The Six Cello Suites come carrying some good, some odd musical vibes. They have caused much discussion among musicologists, much of it pointless. Their provenance has been questioned. They have been distorted beyond recognition in versions for piano, string instruments, marching band, euphonium and tuba. They have been transcribed for orchestra. It wouldn’t be surprising if one of these days we encounter a section from one of them playing in the background, while someone tries to sell us something on TV. Or have they already?

It is refreshing to have all of that bad baggage offset by the impassioned cellist Richard Narroway, a purposeful Australian musician who, with his wide musical vision neither plants his flag in the overworked ground of the historically accurate performance camp nor on the safe opposite side of that musical fence. By that we mean that he plays the music decisively, elegantly, accurately, respectfully but searching not for the “right way” but for his own way of playing six works written nearly three hundred years ago.

Ornamentation and style are observed by Narroway, executing long slurs whenever the music’s long cascades of notes  calls for slurring with the bow with which he plays his 1930 Carl Becker cello. He never errs on the side of caution but neither does he slip up by using too much vibrato. Most importantly Narroway’s playing is always infused with a perfect mix of a warm hearted musicality and a cool head, an indispensable combination much needed to tackle these six monumental works.

Narroway’s technique never calls attention to itself, not even when he is called upon to negotiate daunting technical hurdles planted along the way by a composer who knew what he was up to, except that he did not give much thought as to how the future interpreters of this music would go about playing it.

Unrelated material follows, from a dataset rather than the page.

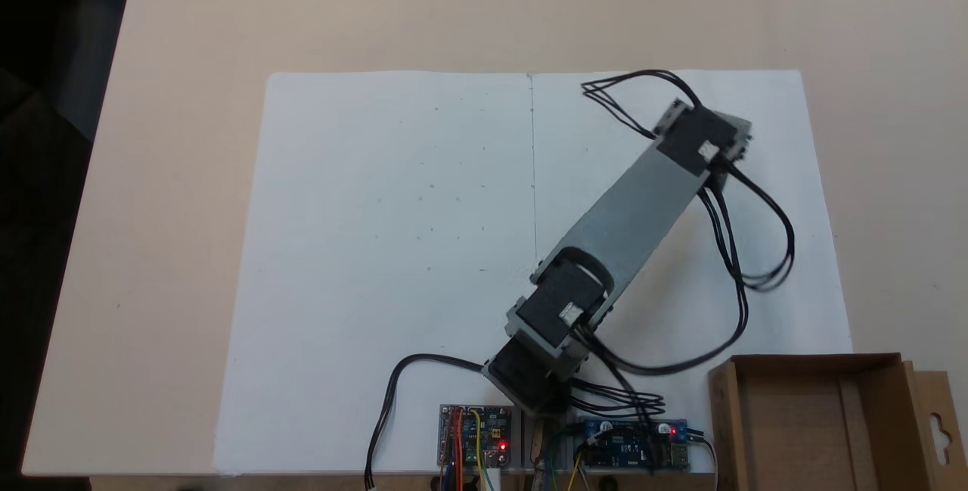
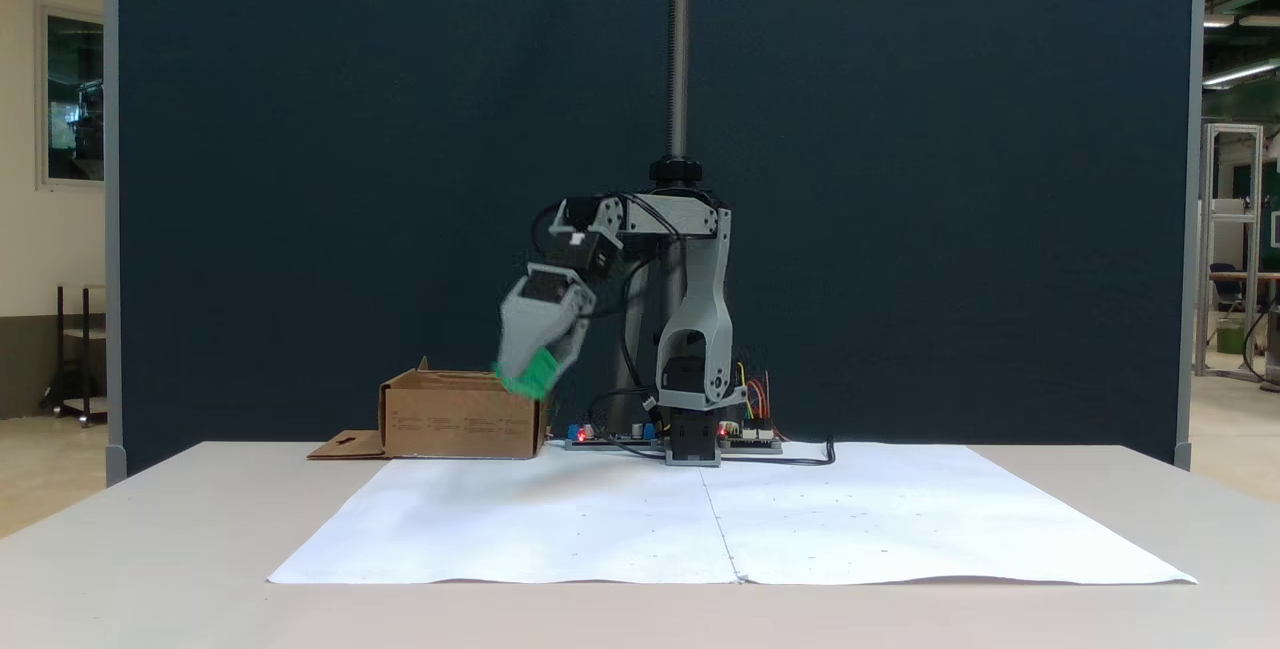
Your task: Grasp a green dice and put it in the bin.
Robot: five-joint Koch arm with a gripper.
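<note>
We see the gripper (image 2: 528,384) up off the table w/ its jaws pinching the green dice (image 2: 533,374), slightly blurred, just above the bin's (image 2: 455,419) near-arm corner in a fixed view. Bin sits on the table (image 2: 180,529) beside the white paper (image 2: 600,519), near the arm base & circuit boards (image 1: 474,436).

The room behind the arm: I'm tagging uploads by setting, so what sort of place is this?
Probably a lab or workshop hall, not a home. A dark blue partition panel screens the table, ceiling strip lights hang beyond, and a metal frame rack stands on the open floor.
</note>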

Was it perhaps that Bach was writing for a different instrument, the so called “voloncello da spalla”, a hybrid not anchored between the player’s legs upon the floor but an oversized contraption to be held on the player’s lap and played with a huge bow with which one could go hunt wild game? Go figure.

The Bach cello suites have become a calling card for the greats of the cello since Casals disinterred them early in the 20th century. Since then the Catalan poet of the cello passed on the mantle to Tortellier, he to Janigro, he to Rostropovich and they in turn willed it to Du Pre and she to Lynn Harrell and Harrell to Yo Yo Ma. Look up Johann Sebastian Bach Cello Suites on line and you shall find dozens of recordings, most of them very good. Here we have not merely another fine one, but a very fine one by an immensely gifted young musician soon fit to keep company with some of the greats that preceded him.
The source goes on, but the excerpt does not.